01:54:54 Normalement, la monobrosse, dans la classification de la branche, c'est automatiquement un passage en AS2.
01:54:59 Et les AS2, statistiquement, sont pas majoritaires très très très très très loin de là. C'est donc l'usage et la reconnaissance de son usage,
01:55:08 en fait, est très très décalée, parce que ça a des implications, normalement, en termes de coûts, qui devraient aussi être répercutés sur les deux dents d'ordre derrière.
01:55:19 Voilà. Juste, du coup, peut-être rappeler un tout dernier point. C'est que ces effets de coûts... Il y a des enjeux économiques, là-derrière, extrêmement importants.
01:55:26 Mais on voit bien aussi, à travers tout ce qu'on a pu dire les uns et les autres là, qu'il y a des coûts publics qui sont reportés sur les finances publiques
01:55:33 de manière majeure. Les coûts des inaptitudes, le coût sur l'assurance santé, sur l'assurance maladie, etc., qui ne sont pas intégrés dans les calculs.

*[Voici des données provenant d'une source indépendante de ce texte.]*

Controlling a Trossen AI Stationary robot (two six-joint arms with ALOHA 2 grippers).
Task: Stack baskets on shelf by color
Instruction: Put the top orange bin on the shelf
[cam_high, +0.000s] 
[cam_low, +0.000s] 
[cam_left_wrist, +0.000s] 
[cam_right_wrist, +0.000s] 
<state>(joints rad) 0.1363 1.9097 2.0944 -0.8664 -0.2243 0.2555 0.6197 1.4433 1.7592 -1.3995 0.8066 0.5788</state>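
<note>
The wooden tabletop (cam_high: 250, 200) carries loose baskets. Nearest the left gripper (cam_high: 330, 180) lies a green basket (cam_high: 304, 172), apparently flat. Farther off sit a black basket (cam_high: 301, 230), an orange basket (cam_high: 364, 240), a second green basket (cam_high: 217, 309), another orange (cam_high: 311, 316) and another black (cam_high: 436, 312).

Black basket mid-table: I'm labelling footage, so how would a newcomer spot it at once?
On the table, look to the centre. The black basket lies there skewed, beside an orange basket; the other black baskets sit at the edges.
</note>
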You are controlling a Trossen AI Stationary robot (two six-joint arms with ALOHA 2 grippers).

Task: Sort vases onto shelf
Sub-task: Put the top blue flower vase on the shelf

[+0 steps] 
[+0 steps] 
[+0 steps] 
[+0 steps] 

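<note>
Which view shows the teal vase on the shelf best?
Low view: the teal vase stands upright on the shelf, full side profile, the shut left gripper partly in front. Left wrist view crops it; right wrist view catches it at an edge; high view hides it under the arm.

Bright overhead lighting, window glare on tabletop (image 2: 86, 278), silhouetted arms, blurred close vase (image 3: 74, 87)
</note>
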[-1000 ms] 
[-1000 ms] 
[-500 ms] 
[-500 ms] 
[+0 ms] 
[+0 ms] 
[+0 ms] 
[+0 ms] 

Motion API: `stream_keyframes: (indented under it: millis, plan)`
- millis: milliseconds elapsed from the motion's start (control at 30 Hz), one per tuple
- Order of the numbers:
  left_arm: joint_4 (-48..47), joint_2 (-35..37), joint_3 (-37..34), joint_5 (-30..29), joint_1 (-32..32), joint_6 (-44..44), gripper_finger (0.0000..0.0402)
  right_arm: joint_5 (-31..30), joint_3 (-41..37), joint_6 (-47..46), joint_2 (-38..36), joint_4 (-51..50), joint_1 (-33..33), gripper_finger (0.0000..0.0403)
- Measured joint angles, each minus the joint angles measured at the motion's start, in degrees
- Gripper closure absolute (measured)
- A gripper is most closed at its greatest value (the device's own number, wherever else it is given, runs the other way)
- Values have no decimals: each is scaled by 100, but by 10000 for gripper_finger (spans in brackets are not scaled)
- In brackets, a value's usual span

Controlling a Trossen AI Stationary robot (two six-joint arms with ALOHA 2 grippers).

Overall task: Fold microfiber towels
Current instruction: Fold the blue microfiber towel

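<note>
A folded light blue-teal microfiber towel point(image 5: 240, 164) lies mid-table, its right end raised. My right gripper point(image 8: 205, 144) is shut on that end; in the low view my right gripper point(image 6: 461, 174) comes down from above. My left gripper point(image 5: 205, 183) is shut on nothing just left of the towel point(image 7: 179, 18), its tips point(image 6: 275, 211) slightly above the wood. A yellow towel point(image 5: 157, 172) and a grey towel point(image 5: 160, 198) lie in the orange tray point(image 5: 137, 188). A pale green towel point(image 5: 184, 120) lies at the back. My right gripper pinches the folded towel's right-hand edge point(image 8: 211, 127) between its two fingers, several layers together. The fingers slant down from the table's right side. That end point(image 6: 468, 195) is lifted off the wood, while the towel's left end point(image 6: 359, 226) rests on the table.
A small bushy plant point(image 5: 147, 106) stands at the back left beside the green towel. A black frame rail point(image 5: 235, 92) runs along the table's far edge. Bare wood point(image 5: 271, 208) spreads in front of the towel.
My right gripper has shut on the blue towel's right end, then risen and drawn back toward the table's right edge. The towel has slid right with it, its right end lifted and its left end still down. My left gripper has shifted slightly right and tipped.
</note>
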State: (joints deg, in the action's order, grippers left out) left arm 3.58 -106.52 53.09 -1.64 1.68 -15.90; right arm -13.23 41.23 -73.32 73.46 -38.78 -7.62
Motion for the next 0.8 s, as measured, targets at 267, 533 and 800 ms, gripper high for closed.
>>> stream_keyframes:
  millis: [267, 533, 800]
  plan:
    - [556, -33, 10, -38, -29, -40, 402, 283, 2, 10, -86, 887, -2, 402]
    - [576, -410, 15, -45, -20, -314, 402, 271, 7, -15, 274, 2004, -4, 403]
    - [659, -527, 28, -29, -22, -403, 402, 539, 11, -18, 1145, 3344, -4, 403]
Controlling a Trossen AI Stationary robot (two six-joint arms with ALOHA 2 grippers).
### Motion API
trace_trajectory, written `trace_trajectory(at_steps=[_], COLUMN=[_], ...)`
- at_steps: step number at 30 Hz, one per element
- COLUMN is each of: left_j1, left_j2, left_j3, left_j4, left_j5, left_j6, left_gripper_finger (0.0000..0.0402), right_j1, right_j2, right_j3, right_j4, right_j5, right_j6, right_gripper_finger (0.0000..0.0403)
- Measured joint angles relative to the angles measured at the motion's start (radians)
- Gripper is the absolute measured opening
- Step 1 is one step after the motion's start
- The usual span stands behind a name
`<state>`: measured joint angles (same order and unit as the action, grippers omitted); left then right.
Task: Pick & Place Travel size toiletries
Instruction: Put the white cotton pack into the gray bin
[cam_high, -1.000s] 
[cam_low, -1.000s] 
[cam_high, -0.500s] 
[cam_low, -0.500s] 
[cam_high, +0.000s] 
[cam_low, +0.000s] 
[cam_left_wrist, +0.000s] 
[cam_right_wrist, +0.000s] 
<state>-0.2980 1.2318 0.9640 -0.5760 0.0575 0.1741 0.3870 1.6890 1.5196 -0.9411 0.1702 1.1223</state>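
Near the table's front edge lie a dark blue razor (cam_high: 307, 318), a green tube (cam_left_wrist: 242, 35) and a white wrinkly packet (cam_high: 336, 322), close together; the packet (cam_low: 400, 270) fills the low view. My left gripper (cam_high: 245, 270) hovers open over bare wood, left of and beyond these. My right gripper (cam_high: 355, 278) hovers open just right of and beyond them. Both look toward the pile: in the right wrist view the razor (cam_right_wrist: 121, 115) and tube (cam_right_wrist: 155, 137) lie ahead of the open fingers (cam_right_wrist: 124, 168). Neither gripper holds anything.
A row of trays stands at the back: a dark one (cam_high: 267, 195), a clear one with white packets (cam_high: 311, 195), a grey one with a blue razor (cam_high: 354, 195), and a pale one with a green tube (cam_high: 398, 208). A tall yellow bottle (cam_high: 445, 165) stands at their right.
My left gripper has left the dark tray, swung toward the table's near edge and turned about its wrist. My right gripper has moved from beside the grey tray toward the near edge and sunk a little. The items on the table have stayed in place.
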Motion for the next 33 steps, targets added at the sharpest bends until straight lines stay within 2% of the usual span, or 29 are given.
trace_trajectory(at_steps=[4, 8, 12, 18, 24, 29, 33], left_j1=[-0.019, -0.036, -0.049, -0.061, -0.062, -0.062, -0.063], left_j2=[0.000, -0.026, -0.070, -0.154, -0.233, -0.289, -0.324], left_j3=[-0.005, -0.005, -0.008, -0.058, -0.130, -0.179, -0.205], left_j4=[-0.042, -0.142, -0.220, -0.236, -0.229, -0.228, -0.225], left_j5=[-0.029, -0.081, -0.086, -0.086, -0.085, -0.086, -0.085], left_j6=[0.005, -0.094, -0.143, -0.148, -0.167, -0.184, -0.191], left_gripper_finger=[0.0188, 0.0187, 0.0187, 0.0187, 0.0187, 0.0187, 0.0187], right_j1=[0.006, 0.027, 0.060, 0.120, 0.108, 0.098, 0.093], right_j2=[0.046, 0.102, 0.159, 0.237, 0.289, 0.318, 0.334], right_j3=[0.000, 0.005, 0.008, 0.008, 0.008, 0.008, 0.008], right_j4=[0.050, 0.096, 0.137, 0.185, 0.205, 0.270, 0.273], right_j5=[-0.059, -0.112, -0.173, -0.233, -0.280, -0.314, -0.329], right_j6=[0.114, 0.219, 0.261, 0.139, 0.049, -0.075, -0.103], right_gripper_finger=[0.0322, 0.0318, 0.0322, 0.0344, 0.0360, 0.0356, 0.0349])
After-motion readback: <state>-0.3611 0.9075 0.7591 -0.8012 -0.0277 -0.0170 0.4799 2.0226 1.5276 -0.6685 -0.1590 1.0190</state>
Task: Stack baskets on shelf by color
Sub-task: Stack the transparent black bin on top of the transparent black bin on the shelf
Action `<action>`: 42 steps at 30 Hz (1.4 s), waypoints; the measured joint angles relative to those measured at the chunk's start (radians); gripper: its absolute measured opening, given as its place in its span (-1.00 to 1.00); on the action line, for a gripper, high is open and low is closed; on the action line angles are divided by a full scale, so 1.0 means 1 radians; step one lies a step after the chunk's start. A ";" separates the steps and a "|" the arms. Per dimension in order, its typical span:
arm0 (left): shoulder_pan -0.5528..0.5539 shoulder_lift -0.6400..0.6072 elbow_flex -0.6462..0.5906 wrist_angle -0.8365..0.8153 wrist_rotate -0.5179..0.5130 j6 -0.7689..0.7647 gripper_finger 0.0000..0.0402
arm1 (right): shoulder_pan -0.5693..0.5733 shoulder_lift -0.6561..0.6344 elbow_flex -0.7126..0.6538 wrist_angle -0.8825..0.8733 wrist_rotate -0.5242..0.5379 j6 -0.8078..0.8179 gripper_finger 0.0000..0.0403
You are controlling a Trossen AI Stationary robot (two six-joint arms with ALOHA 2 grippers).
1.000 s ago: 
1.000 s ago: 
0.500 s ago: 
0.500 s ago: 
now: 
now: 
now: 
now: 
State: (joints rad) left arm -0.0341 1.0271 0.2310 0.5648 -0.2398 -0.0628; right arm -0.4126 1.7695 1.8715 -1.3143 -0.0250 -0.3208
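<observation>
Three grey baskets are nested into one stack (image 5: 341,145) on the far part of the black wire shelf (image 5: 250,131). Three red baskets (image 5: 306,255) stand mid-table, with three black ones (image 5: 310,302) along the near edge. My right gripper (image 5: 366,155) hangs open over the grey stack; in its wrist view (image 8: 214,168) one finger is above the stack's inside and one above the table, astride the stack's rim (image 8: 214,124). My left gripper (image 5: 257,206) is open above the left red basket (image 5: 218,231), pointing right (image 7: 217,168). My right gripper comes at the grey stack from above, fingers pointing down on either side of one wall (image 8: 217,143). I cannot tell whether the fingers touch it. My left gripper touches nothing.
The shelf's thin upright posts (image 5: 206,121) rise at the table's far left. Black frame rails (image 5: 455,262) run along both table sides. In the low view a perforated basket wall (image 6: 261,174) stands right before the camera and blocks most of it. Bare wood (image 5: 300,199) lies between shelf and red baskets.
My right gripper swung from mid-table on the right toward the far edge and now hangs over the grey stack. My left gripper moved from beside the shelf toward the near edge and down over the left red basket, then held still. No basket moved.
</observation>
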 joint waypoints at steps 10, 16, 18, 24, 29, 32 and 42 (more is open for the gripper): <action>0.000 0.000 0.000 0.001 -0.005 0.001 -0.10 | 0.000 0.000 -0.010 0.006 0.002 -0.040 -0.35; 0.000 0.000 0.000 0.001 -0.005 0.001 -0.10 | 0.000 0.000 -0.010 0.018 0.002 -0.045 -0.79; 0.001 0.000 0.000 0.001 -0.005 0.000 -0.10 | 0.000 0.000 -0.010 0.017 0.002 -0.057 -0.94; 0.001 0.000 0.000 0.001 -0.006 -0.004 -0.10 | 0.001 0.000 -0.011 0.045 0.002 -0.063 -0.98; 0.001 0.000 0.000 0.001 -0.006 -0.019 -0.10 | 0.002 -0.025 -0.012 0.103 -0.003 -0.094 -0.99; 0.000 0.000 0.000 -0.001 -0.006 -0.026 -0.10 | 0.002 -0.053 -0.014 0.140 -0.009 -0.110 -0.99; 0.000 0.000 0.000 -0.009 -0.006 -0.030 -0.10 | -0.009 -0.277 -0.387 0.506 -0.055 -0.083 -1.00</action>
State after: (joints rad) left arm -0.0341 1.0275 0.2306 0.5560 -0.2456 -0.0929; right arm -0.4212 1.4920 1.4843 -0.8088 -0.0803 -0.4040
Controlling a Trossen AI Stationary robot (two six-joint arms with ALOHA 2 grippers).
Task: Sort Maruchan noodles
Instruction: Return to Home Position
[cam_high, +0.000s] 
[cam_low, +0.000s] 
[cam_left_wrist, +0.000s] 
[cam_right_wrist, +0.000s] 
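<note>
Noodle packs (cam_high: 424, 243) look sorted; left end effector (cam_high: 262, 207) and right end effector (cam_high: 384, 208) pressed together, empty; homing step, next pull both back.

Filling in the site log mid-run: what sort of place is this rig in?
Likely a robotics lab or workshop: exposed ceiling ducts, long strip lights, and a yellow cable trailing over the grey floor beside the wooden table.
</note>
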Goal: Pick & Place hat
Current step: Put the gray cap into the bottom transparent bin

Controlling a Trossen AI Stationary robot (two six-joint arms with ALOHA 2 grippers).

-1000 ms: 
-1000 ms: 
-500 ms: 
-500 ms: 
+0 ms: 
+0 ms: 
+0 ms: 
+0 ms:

01:55:41 Lorsqu'une décision d'externalisation, par exemple, est faite, on oublie qu'au final, c'est bien derrière la collectivité publique
01:55:49 qui récupérera la dépense. — Merci. Mme Annie Thébaumonny souhaitait redire un petit mot. Et après, je vous laisse la conclure, monsieur.
01:55:58 — Juste pour dire, par rapport à la question des coûts, que tous les cancers professionnels qui ne sont pas reconnus sont portés au compte
01:56:10 du régime général et de l'assurance maladie et pas à la charge des employeurs. Or, il y a moins de 0,5% de tous les cancers qui sont reconnus en maladie professionnelle.